▸ Prompt:
Nothing but a number is wanted here: the count of lines in the data holding the word "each".

#### Raw data ####

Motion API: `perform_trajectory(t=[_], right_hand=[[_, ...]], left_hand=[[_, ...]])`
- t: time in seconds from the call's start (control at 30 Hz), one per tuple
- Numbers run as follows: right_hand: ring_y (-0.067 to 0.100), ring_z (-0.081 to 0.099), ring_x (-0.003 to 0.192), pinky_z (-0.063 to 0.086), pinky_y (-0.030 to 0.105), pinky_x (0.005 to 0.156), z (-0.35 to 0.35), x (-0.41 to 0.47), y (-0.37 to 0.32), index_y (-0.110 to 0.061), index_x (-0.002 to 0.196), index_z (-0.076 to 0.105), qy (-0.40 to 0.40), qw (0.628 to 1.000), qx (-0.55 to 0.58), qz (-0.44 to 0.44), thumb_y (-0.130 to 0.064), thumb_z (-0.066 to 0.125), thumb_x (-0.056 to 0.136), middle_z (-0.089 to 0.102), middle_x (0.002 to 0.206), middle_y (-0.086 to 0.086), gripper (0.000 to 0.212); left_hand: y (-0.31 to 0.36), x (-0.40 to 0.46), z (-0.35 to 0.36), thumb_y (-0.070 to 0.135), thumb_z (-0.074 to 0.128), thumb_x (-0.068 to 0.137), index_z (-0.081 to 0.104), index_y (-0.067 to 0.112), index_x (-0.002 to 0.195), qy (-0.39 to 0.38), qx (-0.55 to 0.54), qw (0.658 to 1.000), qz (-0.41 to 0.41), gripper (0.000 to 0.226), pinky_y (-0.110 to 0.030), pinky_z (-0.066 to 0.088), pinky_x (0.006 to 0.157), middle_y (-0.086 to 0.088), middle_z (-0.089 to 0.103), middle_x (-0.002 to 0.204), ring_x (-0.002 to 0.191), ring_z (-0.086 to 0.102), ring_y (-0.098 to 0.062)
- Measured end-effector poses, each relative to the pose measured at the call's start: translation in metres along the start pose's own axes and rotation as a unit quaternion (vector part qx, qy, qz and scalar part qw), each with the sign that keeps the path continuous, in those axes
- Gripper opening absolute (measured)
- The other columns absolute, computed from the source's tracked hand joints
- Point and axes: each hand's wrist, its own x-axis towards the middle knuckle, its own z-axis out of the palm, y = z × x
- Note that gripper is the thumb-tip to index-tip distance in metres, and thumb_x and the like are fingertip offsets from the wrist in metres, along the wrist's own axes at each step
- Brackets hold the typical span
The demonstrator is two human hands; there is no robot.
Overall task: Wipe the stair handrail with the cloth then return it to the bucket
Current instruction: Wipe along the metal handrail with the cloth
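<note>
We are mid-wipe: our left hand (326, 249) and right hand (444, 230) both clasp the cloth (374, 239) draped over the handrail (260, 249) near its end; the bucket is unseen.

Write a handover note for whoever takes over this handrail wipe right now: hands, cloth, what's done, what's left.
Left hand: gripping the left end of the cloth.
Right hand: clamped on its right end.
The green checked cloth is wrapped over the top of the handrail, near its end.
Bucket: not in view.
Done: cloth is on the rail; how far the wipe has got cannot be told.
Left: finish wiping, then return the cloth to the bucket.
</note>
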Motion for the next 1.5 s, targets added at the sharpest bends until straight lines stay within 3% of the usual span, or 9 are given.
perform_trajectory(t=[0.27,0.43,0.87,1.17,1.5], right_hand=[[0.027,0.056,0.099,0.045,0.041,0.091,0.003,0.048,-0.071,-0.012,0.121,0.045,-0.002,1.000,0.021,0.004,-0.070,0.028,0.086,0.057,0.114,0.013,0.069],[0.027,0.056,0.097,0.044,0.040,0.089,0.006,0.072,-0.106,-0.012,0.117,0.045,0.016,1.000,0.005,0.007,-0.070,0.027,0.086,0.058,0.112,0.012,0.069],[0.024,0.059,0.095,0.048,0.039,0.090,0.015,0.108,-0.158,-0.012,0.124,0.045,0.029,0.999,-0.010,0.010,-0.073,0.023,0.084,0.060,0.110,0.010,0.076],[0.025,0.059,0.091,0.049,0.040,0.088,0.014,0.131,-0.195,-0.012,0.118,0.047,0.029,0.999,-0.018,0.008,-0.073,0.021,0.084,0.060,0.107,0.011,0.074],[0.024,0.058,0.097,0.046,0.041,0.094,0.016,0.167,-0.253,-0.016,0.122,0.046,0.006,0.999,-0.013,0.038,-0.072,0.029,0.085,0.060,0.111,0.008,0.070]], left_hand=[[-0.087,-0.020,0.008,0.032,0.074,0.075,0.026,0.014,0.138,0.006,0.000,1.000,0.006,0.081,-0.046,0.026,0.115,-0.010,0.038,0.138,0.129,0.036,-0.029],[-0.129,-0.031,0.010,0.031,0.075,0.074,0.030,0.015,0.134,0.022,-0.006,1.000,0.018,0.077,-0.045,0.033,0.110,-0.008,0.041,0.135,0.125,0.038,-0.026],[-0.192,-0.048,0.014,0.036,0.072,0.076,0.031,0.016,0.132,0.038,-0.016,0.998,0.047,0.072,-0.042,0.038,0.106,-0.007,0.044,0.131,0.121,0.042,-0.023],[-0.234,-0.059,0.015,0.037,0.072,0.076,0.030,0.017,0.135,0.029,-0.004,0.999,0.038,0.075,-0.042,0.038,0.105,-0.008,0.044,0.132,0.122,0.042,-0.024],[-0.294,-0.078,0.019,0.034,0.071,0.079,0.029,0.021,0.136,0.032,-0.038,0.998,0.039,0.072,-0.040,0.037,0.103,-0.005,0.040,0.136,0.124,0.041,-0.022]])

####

▸ Your solution:
3